There seems to be some confusion here.

Wildspace is what is inside the sphere. The Phlogiston is what is outside the sphere. The job of the sphere is to keep the Phlogiston away from Wildspace.

----------


## Witty Username

> There seems to be some confusion here.
> 
> Wildspace is what is inside the sphere. The Phlogiston is what is outside the sphere. The job of the sphere is to keep the Phlogiston away from Wildspace.


At least in AD&D, as I understood it inside the sphere was worldspace, and outside Wildspace, or more accurately each world's space had a unique name:
Krynnspace
Realmspace
Oerthspace
Etc.

This model to explain some of the funk with these settings interacting

For example Oerthspace (Greyhawk), is a Geocentric universe where Oerth is the literal center, while the Forgotten Realms (Realmspace) is a helio centric universe, that and stars don't exist so much as they are portals to the fire plane.
D&D is weird.

Hm: wiki disagrees with me, apparently. Either way, Phogiston is what I want to bring in, I guess both the setting and the substance.

----------


## Corsair14

Its pretty easy just to ignore the crap in 5e about there no longer being spheres. Most of that kind of canon lore and mechanics are extremely easy to port over from 2e into 5e without any work really. Then again, 2nd is very easy in general to port over to the point I have ran 2e modules and simply adjusted HP since 5e characters are so ridiculously overpowered. 

As someone else said, popping off a firebolt or the cantrip in the phlogiston is typically a really bad idea. Ships dont even use lanterns although stuff like continual light is fairly common in spelljammer.

----------


## Witty Username

> 1) _Fireball_ is already really good._Firebolt_ is a decent cantrip. I don't think letting a 5th level PC throw out a 24d6 _Fireball_ is good-that's 84 average damage. To put that in perspective, a 16 Con Wizard casting that spell has 37 HP-meaning that if they're in the blast radius, they're dying even on a PASSED save.

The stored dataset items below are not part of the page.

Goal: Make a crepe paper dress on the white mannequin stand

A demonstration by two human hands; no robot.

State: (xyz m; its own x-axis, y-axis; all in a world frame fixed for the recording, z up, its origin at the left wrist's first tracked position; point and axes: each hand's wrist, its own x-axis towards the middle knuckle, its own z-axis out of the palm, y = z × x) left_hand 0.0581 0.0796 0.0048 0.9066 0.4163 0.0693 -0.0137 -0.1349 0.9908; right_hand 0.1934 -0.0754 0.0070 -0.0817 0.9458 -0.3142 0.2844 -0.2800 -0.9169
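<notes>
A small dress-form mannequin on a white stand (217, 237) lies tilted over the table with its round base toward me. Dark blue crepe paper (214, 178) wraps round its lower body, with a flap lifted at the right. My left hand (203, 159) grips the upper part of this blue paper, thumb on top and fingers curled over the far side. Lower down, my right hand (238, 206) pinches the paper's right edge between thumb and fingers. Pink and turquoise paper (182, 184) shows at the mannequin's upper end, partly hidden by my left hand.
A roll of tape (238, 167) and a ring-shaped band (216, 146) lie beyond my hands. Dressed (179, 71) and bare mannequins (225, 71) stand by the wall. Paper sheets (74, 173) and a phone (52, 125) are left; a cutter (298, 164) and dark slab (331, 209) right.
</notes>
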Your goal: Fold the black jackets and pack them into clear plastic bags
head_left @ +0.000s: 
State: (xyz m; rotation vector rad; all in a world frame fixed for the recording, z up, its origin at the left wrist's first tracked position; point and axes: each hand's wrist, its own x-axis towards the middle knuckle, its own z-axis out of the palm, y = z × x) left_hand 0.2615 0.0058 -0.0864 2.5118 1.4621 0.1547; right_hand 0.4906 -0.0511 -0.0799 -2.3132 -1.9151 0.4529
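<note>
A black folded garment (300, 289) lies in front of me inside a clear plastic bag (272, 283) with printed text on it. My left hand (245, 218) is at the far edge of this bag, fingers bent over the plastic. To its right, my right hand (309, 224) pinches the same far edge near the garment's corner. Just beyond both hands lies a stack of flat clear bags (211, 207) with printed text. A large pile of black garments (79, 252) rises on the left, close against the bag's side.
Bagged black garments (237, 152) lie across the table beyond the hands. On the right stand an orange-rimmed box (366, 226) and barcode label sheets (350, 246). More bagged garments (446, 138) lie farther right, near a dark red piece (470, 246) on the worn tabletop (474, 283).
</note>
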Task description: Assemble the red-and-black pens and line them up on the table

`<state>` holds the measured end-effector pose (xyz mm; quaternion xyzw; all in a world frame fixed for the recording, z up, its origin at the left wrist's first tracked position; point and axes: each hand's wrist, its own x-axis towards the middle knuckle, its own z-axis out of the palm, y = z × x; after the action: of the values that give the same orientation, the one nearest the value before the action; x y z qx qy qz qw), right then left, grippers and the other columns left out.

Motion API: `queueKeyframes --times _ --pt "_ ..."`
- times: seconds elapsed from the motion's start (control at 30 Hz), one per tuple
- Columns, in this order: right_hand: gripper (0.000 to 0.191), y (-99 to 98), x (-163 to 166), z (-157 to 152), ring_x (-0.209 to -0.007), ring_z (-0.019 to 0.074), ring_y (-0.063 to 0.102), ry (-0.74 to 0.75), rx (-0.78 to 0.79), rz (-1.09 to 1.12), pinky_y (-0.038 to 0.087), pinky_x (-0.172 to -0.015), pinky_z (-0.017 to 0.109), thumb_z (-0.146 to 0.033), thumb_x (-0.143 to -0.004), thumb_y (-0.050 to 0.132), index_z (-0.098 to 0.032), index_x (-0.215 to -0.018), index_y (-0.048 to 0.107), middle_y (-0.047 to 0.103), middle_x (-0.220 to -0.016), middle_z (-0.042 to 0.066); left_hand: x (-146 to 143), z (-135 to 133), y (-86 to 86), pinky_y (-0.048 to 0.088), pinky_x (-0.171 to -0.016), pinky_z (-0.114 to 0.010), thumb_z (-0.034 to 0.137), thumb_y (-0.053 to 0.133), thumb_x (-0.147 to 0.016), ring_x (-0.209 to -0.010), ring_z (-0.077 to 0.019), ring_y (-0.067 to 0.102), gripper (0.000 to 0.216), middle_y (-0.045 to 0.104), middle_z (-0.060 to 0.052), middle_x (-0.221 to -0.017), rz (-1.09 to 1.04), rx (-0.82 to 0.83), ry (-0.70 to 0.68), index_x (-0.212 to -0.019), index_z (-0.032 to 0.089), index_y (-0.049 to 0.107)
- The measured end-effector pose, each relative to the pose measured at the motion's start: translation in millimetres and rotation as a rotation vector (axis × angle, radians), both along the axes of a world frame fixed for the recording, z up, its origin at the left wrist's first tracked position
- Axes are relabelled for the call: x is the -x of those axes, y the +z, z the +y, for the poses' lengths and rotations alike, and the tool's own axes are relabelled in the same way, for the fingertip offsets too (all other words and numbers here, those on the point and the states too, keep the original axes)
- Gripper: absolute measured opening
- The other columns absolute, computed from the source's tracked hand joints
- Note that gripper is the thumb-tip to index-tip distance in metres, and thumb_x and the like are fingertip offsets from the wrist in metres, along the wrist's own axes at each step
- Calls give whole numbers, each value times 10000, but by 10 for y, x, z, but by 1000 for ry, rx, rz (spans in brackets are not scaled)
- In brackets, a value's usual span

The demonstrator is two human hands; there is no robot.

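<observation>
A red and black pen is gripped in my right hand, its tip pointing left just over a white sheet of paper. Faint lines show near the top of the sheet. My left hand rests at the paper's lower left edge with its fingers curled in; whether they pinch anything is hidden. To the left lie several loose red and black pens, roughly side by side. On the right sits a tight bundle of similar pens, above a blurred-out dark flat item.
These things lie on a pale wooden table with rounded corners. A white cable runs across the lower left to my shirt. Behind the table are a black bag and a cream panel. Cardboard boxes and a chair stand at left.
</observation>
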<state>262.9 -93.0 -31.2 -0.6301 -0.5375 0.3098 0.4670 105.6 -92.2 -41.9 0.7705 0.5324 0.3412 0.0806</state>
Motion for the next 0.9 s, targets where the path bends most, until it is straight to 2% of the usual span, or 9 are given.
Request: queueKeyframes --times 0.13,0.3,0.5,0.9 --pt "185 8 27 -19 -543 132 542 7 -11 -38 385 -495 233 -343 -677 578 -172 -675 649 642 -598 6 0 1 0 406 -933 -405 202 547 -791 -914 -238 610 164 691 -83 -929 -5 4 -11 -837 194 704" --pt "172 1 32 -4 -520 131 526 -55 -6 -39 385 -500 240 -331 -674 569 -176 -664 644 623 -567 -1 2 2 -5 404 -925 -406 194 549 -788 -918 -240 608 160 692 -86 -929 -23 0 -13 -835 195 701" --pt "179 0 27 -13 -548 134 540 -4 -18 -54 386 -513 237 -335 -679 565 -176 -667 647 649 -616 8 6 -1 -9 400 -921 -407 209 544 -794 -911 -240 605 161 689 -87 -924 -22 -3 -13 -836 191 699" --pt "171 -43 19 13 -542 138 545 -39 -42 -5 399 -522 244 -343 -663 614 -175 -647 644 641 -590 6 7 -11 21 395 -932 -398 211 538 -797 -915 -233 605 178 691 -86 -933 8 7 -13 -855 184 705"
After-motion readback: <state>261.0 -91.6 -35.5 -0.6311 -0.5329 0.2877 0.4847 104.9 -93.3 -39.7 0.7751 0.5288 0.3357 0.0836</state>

Yeah, AD&D is pretty intense, centering on the caster as mentioned (I didn't actually see that in the original rules, but it makes sense) would probably be good for keeping it from being exploited. I guess it depends on how willing we are to watch as a party wizard goes off like a grenade.
Maybe centered on caster and double damage instead? That makes knock outs more or less guaranteed but death still requiring poor rolls.




> 3) That would do literally nothing to a 4th level Cleric, but make an 11th level Cleric pretty damn useless.


Actually digging up the rules again, it looks like the exact specifics are left to the DM, just that 1st and 2nd level spells shouldn't be affected. In AD&D it worked as I understand by way of the spelljammer helm prevented a caster that used it from casting until they rested their mind. So the rule of thumb was the Cleric would lose nothing by being the pilot.
But either way, it looks like this could be waved, or maybe the divine people can't restore spells of 3rd level or higher long resting in the Phlogiston? Would that be more reasonable.

----------


## Lapak

> Actually digging up the rules again, it looks like the exact specifics are left to the DM, just that 1st and 2nd level spells shouldn't be affected. In AD&D it worked as I understand by way of the spelljammer helm prevented a caster that used it from casting until they rested their mind. So the rule of thumb was the Cleric would lose nothing by being the pilot.
> But either way, it looks like this could be waved, or maybe the divine people can't restore spells of 3rd level or higher long resting in the Phlogiston? Would that be more reasonable.


These were always about spell recovery in 2e, not casting. As I recall, a cleric could sail into the Phlogiston with a full boat of spells and cast them all normally, but they wouldn't be able to get them back. And that even extended to other _spheres_ where your god was not worshipped, which meant clerics had to find a compatible god in the local sphere, start spreading the worship of their god, or (again, IIRC) burn a 2nd-level spell slot on a spell that was designed for opening a channel to your god.

----------